Glenda, I couldn't see all of the pictures, but my favorite (which was hard to do because they're all so adorable) is the one of Paxton on the noodle! I bet it felt good for him in this heat!


----------



## almitra (Apr 24, 2009)

Glenda, Glenda, Glenda........Clearly, he is blissfully happy. And I know how much you have been anticipating being able to be home with him--looks like you had the best day. Ever. {{hugs}}


----------



## Bonnie's Mommie (Mar 2, 2006)

Now I can see them!
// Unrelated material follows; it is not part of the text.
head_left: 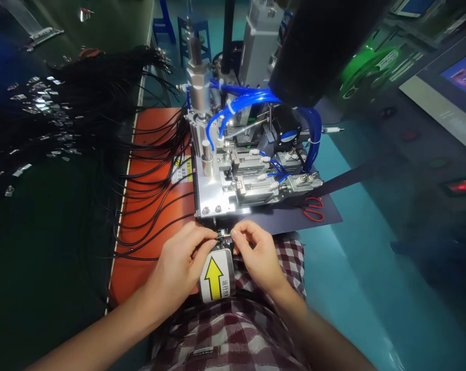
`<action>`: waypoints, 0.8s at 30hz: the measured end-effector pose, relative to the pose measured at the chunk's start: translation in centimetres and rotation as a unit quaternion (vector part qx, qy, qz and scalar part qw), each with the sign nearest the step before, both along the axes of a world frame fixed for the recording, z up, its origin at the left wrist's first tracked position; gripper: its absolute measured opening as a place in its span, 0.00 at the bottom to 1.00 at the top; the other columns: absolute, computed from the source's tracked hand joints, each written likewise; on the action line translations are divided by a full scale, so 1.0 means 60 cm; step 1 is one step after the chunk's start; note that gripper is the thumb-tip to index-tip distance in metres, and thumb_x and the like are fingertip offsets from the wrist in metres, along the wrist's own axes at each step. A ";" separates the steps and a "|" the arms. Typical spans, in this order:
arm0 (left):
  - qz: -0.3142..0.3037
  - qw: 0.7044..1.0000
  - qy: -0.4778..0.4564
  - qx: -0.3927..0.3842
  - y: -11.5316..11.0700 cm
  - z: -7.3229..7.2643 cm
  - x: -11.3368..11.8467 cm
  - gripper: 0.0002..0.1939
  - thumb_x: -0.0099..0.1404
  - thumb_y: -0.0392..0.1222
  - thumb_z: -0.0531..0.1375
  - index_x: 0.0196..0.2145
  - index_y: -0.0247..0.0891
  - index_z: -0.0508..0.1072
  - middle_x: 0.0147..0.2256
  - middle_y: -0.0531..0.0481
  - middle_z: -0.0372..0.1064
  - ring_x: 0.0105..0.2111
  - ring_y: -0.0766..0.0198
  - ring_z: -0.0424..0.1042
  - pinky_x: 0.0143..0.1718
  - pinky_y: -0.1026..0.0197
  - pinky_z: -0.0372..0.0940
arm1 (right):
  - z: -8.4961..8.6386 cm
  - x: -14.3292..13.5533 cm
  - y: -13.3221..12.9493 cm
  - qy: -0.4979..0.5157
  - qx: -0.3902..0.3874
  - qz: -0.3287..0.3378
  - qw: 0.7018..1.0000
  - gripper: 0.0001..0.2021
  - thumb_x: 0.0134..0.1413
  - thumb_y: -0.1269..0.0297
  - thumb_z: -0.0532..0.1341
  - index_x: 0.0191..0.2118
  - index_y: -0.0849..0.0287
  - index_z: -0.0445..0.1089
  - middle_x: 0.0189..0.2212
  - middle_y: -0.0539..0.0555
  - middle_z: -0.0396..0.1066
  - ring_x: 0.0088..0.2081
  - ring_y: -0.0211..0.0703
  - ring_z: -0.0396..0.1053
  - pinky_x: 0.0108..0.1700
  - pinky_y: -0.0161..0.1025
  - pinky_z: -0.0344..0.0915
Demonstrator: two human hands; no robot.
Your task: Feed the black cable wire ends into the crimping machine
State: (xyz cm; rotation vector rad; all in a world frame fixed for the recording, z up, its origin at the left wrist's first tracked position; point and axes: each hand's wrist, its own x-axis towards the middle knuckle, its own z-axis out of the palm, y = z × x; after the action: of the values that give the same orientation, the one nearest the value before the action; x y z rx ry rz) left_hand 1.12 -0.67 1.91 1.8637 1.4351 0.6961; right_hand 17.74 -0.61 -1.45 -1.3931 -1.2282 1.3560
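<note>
My left hand [182,255] is closed in a pinch, with thumb and forefinger on the end of a thin cable [224,236]. From the other side, my right hand [256,250] pinches what look like fine coloured wires at the same cable end. Both sets of fingertips meet over a small metal fixture [223,232] at the front of the machine. Just below the fingers sits a white label with a yellow arrow [214,278]. My fingers hide most of the cable end, so its exact shape is unclear.
The machine [256,170] with metal slides and blue air hoses [252,98] stands directly ahead. Black cables [151,206] cross the orange surface [155,159] on the left, beside a big cable heap [63,113]. Red-handled scissors [314,210] lie right; a green reel [367,67] is behind.
</note>
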 end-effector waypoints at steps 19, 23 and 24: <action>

Very, very cute!


----------



## Snowbody (Jan 3, 2009)

Great pix with your crew. What a fun pup Paxton is. Boy, that's the life. :wub::wub:


----------



## Baleigh42 (Jul 20, 2011)

Adorable pictures! You've got one cute bunch on your hands!


----------



## Malt Shoppe (Jul 20, 2011)

Oh my gosh....what wonderful pics and a great day. He is truly a keeper!! Absolutely precious.
This started my day of great, seeing your pics and reading about your fabulous day with him.


----------



## aprilb (Jul 9, 2010)

Glenda, I just love your pics!:wub: All of your babies are just adorable. Paxton looks very happy in his new home. He is so cute.:wub:


----------



## muchan (Feb 23, 2011)

Paxton seems happy and goes along well with you pack? He seems so happy on the photos you share


----------



## Barb and the boys (Oct 26, 2007)

Paxton has found the perfect home! Now he will need Snowy to give him diving lessons!


----------



## cyndrae (Aug 30, 2009)

What a fun busy day. Love the pictures!


----------



## Lacie's Mom (Oct 11, 2006)

He's such a cutie, and it's obvious that Mark did a wonderful job of training him. What a wonderful and fun day. I'm so glad that you were able to take him and that Madison and Axel are enjoying him.


----------



## Peace23 (Nov 5, 2010)

I really enjoyed your pics, especially the one of him on the floater. I think both Frank & I would do anything for a swim in a pool right now.


----------



## Maisie and Me (Mar 12, 2009)

The best thing I love about your little Paxton is that he Always seems to be smiling and happy and well adjusted not to mention adorable!!!!:wub:


----------



## Katkoota (Feb 18, 2006)

What a super fun day  i especially LOVE the water pix.

Your baby is adooorable :wub:


----------



## Johita (Jul 10, 2009)

What fun pics! PAxton is such a happy go lucky little guy. Love the pic of him chewing on the ear while on his back and then sleeping in teh same position. LOL, he's loving life and doesn't care who's watching. Thanks so much for sharing - what a cute little pup!


----------



## KAG (Jun 1, 2006)

Such a beautiful Family!!!
xoxoxoxoxo


----------



## almitra (Apr 24, 2009)

I know, aren't they? The _best_. I'm gonna have Glenda adopt me....


----------



## Madison's Mom (Dec 26, 2007)

Come on to the Metroplex, Sandra. I hope you like chicken treats!

Paxton did the cutest thing this morning. Our "Mom's-workday ritual" is that they have to sit on the rug to get their chicken treat before I leave for the day. This morning, Madison and Axel ran over to the kitchen rug and sat down, anxiously awaiting their treat. So little Pax takes notice and runs over there, too. Now, it took a little coaxing to get him to sit, but he did it!

He's also learned 'stay' when I'm going out the door. Such a smart little fella - you did good!


----------



## romeo&juliet (Jun 23, 2011)

:chili::chili: oh how much fun loved the pictures and all the love and the pool is :wub::thumbsup:my favorite :wub:


----------



## almitra (Apr 24, 2009)

Madison's Mom said:


> Come on to the Metroplex, Sandra. I hope you like chicken treats!
> 
> Paxton did the cutest thing this morning. Our "Mom's-workday ritual" is that they have to sit on the rug to get their chicken treat before I leave for the day. This morning, Madison and Axel ran over to the kitchen rug and sat down, anxiously awaiting their treat. So little Pax takes notice and runs over there, too. Now, it took a little coaxing to get him to sit, but he did it!
> 
> He's also learned 'stay' when I'm going out the door. Such a smart little fella - you did good!


You made my day. He's learning his place in the pack and what's expected of him. Nope, I'd say _YOU_ did good, Glenda. :aktion033:


----------